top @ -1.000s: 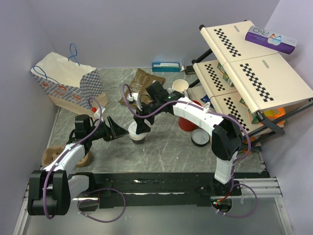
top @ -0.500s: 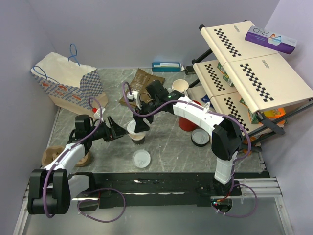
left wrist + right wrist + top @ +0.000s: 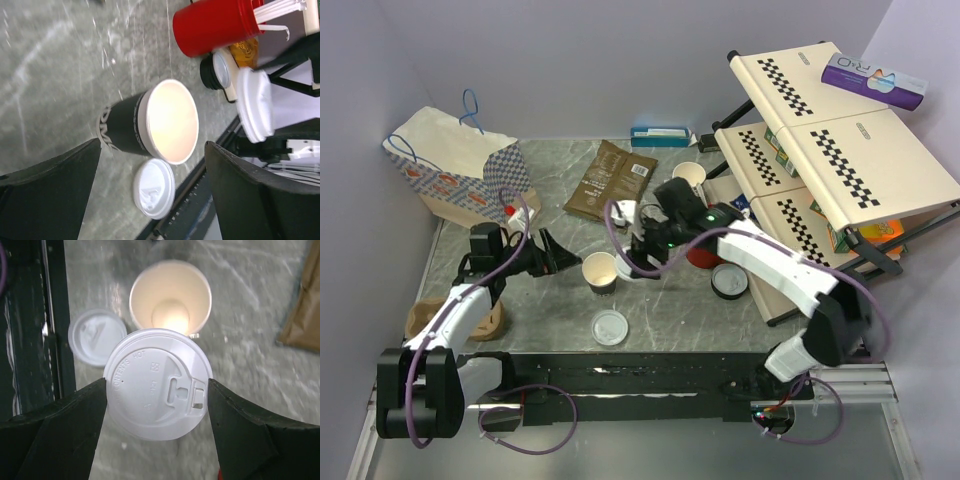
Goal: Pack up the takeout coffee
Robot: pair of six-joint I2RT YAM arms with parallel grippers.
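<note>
At the far left a patterned paper bag [image 3: 450,165] stands against the wall, with a brown cup carrier [image 3: 425,318] nearer, by the table's left edge. The left gripper [image 3: 563,258] points right along the table, its fingers spread wide with nothing between them, just left of the takeout coffee cup [image 3: 600,270]. That cup stands upright near the middle of the table, dark-sleeved and lidless (its pale inside shows in both wrist views). A loose white lid [image 3: 610,326] lies flat on the table just nearer than the cup. The right gripper [image 3: 156,386] is clamped across a second white lid [image 3: 150,365], held just off the cup's right side. A brown pouch [image 3: 610,178] lies farther back. A red cup [image 3: 215,25] of white sticks and a checkered rack [image 3: 840,150] crowd the right side.
</note>
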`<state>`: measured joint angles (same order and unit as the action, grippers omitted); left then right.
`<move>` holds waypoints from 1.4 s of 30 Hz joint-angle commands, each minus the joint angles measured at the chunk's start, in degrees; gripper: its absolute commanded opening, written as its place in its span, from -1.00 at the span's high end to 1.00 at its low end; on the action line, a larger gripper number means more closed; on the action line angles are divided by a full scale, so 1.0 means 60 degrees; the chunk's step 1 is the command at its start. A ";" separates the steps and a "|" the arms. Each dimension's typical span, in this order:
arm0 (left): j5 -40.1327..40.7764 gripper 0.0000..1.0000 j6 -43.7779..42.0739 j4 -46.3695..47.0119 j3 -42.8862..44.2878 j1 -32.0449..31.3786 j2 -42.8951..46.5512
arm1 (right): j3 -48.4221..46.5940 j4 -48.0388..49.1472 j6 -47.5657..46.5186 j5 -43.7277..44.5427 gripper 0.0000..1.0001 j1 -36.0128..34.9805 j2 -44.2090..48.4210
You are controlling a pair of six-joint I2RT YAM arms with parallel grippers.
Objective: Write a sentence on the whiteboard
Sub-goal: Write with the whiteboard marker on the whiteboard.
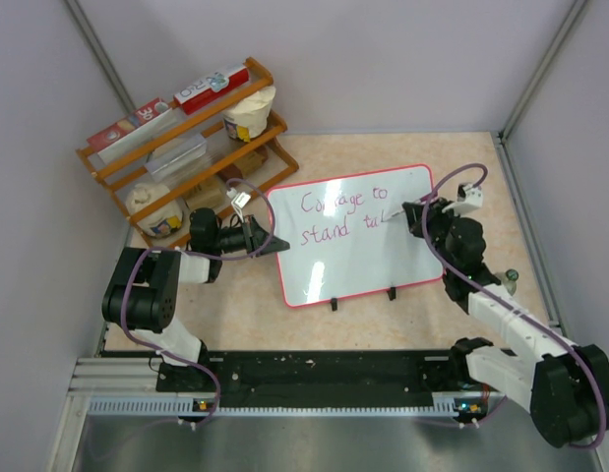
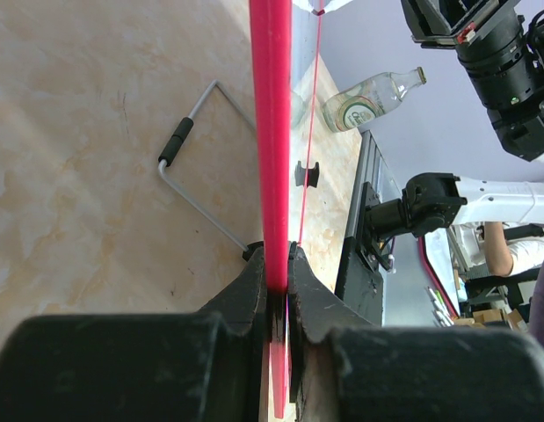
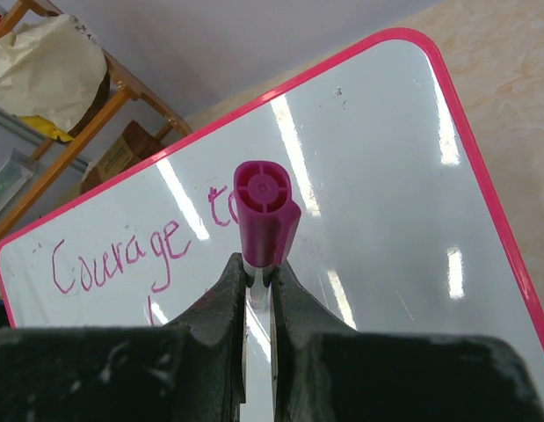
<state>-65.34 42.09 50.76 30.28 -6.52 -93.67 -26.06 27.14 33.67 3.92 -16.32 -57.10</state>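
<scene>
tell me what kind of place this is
Probably a robotics lab test cell: plain partition walls box in a table, the left arm and right arm are bolted to a rail at its near edge, and a stocked wooden rack sits in the corner.

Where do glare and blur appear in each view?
Top external: faint glare streak on the whiteboard below the sentence. Left wrist: the left gripper is dark and blurred; the board's rim sharp. Right wrist: bright glare stripes cross the board; the marker is sharp, the right gripper soft.
</scene>
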 commanded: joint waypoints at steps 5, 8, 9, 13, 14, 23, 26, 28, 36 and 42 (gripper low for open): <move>0.0578 1.00 -0.0642 0.0138 0.0109 -0.0026 0.0011 | 0.0360 -0.0289 -0.0001 -0.0083 1.00 0.0097 0.0493; 0.0578 1.00 -0.0642 0.0138 0.0109 -0.0011 -0.0004 | 0.0360 -0.0347 -0.0030 0.0005 1.00 0.0097 0.0581; 0.0578 1.00 -0.0642 0.0138 0.0095 -0.0011 0.0011 | 0.0374 -0.0362 -0.0031 0.0063 1.00 0.0097 0.0596; 0.0592 1.00 -0.0642 0.0138 0.0109 -0.0011 -0.0004 | 0.0228 -0.0362 -0.0060 0.0196 1.00 0.0097 0.0581; 0.0592 1.00 -0.0642 0.0138 0.0095 -0.0011 0.0011 | 0.0184 -0.0362 -0.0060 0.0225 1.00 0.0097 0.0581; 0.0592 1.00 -0.0657 0.0138 0.0094 -0.0011 0.0011 | -0.0577 -0.0348 -0.0206 0.0181 1.00 0.0317 0.0391; 0.0592 1.00 -0.0671 0.0124 0.0109 -0.0011 0.0025 | -0.0797 -0.0362 -0.0236 0.0137 1.00 0.0332 0.0406; 0.0578 1.00 -0.0671 0.0124 0.0124 -0.0011 -0.0004 | -0.0885 -0.0362 -0.0265 0.0137 1.00 0.0332 0.0420; 0.0578 1.00 -0.0686 0.0109 0.0109 -0.0011 0.0011 | -0.1354 -0.0377 -0.0397 0.0108 1.00 0.0405 0.0010; 0.0607 1.00 -0.0686 0.0065 0.0124 -0.0011 0.0025 | -0.1340 -0.0289 -0.0397 0.0122 1.00 0.0434 -0.0194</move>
<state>-65.36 42.02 50.76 30.28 -6.52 -93.67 -31.83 23.75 32.08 4.43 -14.66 -57.63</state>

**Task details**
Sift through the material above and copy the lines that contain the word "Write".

**Solution for this problem**
Objective: Write a sentence on the whiteboard
Sub-goal: Write with the whiteboard marker on the whiteboard.

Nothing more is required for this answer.